◆ Task item
In the data below, one line contains "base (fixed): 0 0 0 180" and a later one contains "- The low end". Print both, with every line between them, exactly and alone.
Start of Block
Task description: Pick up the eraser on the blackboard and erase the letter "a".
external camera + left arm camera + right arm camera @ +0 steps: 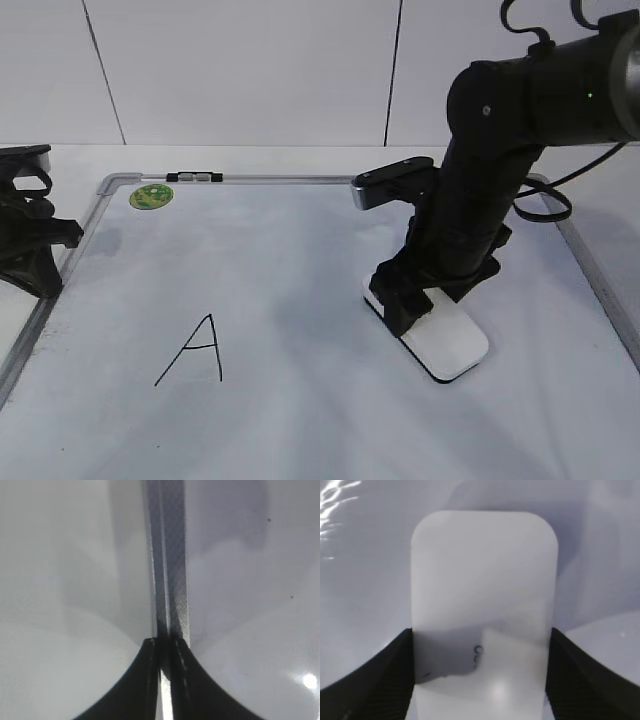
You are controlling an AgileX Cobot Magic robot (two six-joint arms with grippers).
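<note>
Two arms show in the exterior view, but only the right gripper (412,300) is at work: it stands low over the eraser (440,338), straddling the near-left end of the white block, which lies flat on the blackboard (300,300) right of centre. A capital "A" (195,350) is drawn toward the board's lower left, well apart from the eraser, and a green sticker (151,196) sits near the far-left corner. No lowercase "a" is visible; it may lie under the eraser or the arm. The left gripper (30,245) rests at the board's left edge.

From the left wrist, the left gripper (165,652) has its fingers pressed together, empty, over the silver frame (170,580).

From the right wrist, the eraser (482,605) fills the gap between the two black fingers (375,675), which sit against its long sides; the grip looks closed on it, though how firmly cannot be told.

Risks, as I judge them: the hold is near one end, so the block could pivot or slip when pushed; a wide stroke could smear the capital "A"; tilting it would lift the felt off the board.
</note>
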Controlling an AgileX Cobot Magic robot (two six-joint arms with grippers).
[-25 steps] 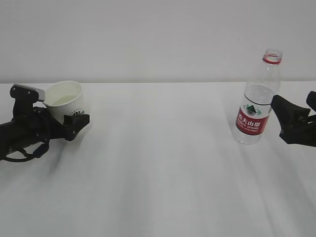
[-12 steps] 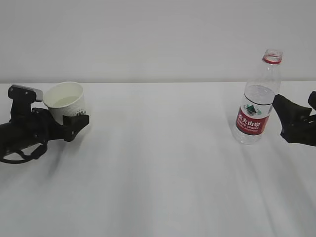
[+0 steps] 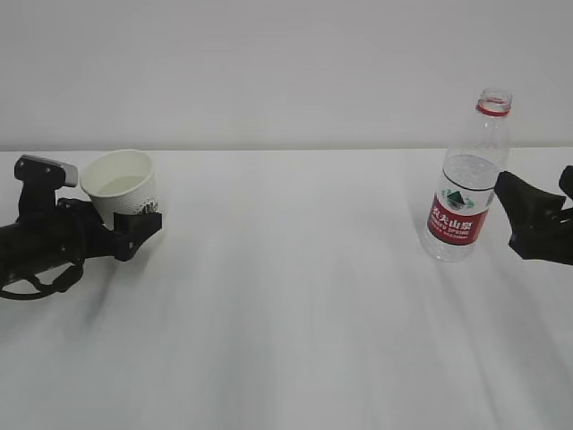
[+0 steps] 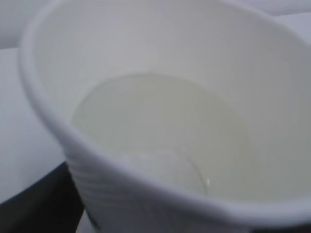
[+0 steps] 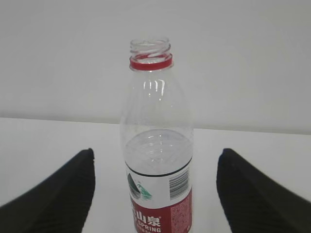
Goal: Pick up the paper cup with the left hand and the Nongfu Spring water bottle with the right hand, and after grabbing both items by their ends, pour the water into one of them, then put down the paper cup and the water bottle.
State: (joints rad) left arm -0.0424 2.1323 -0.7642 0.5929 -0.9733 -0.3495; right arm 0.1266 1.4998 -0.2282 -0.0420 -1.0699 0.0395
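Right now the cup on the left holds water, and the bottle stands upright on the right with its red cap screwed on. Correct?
Not quite. The water bottle has no cap: the right wrist view shows an open mouth above the red neck ring. The rest holds: the paper cup on the left holds water, and the bottle stands upright on the right.

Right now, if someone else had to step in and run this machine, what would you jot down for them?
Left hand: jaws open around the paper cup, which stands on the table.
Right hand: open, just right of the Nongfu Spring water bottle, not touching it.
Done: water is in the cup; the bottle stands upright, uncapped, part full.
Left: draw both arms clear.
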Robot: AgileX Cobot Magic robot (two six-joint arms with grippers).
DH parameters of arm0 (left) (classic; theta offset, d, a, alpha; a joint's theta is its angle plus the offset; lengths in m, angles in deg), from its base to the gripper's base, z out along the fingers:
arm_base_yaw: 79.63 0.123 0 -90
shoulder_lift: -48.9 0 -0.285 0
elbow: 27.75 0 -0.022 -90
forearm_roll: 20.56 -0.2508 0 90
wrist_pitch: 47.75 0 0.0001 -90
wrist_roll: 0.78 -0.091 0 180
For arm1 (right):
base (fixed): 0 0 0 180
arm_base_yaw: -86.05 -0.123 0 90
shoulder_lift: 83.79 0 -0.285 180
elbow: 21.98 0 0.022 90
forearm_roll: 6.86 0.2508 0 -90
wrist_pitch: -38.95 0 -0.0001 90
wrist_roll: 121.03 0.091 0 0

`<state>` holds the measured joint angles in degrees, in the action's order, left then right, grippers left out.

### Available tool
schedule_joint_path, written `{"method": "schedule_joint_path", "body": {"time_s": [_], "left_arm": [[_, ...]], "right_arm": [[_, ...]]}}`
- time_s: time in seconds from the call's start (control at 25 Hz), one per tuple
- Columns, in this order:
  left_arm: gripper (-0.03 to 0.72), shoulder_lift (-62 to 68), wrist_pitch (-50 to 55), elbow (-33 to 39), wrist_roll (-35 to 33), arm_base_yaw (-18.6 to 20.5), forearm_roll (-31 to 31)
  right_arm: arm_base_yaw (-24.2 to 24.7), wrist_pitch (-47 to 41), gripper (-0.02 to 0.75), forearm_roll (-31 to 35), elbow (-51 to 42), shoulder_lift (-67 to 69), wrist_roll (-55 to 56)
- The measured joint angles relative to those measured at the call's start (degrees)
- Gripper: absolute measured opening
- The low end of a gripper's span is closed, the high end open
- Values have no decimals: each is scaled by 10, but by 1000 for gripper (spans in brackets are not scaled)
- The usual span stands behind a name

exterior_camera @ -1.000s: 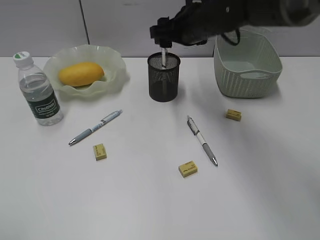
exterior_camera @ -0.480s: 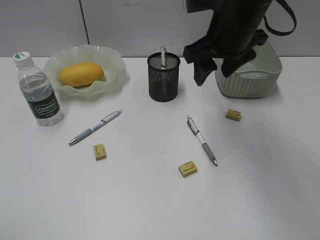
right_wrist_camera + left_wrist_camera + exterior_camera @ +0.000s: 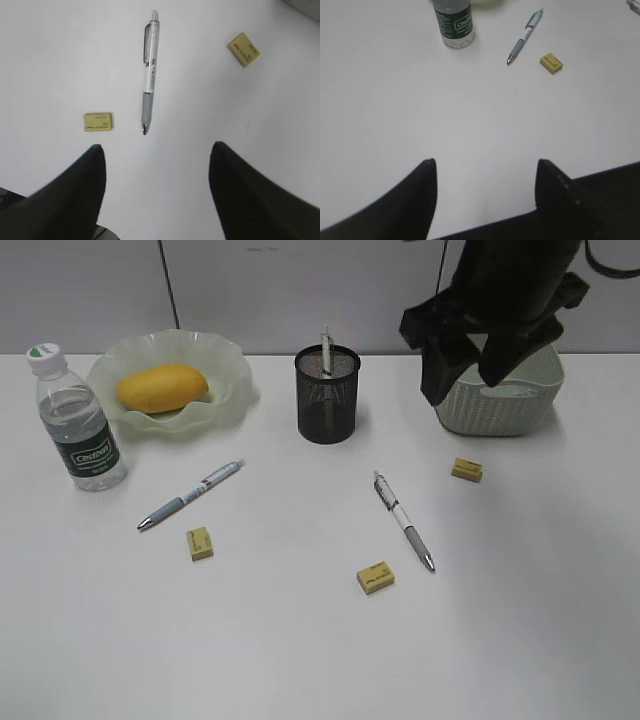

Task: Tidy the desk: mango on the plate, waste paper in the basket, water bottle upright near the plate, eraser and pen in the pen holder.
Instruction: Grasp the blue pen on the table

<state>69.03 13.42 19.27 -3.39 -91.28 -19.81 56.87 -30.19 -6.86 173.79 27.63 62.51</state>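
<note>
The desk (image 3: 300, 640) spans every view, white and flat. The right arm hangs over its far right, and its gripper (image 3: 465, 375) has its jaws spread and empty, in front of the basket (image 3: 520, 405); in the right wrist view the gripper (image 3: 157, 165) looks down on bare desk, with a pen (image 3: 150, 75) and two erasers (image 3: 98, 121) (image 3: 243, 49) beyond. The left gripper (image 3: 485, 175) is also spread, holding nothing, above bare desk near its front edge.

The plate (image 3: 225, 380) sits far left with the mango (image 3: 162, 387) lying in it. The bottle (image 3: 80, 430) stands upright just left of the plate. The pen holder (image 3: 328, 400) stands at centre back with one pen (image 3: 325, 348) sticking up out of it.

Two pens lie loose on the desk: one (image 3: 190, 495) before the plate, the other (image 3: 404, 520) right of centre. Three erasers lie apart: one (image 3: 200, 543) near the left pen, one (image 3: 375, 578) beside the right pen's tip, one (image 3: 466, 470) in front of the basket. No waste paper shows.
</note>
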Motion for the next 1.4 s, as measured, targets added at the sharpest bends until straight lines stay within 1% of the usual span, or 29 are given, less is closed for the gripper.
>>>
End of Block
◆ Answer section
base (fixed): 0 0 0 180
arm_base_yaw: -86.05 -0.123 0 90
shoulder_lift: 83.79 0 -0.285 180
elbow: 21.98 0 0.022 90
forearm_roll: 6.86 0.2508 0 -90
wrist_pitch: -38.95 0 -0.0001 90
wrist_roll: 121.03 0.091 0 0

`<state>` holds the measured joint angles in degrees, in the action's order, left then right, grippers left out.

### Available tool
schedule_joint_path, written `{"method": "schedule_joint_path", "body": {"time_s": [_], "left_arm": [[_, ...]], "right_arm": [[_, ...]]}}`
- time_s: time in seconds from the call's start (control at 25 Hz), one per tuple
- Columns, in this order:
  left_arm: gripper (-0.03 to 0.72), shoulder_lift (-62 to 68), wrist_pitch (-50 to 55), elbow (-33 to 39), wrist_roll (-35 to 33), arm_base_yaw (-18.6 to 20.5), forearm_roll (-31 to 31)
  right_arm: arm_base_yaw (-24.2 to 24.7), wrist_pitch (-47 to 41), gripper (-0.02 to 0.75), forearm_roll (-31 to 35), elbow (-51 to 42), shoulder_lift (-67 to 69), wrist_roll (-55 to 56)
- The measured joint angles relative to those measured at the call's start (degrees)
- Gripper: absolute measured opening
- The low end of a gripper's span is closed, the high end open

The exercise calls for nothing further.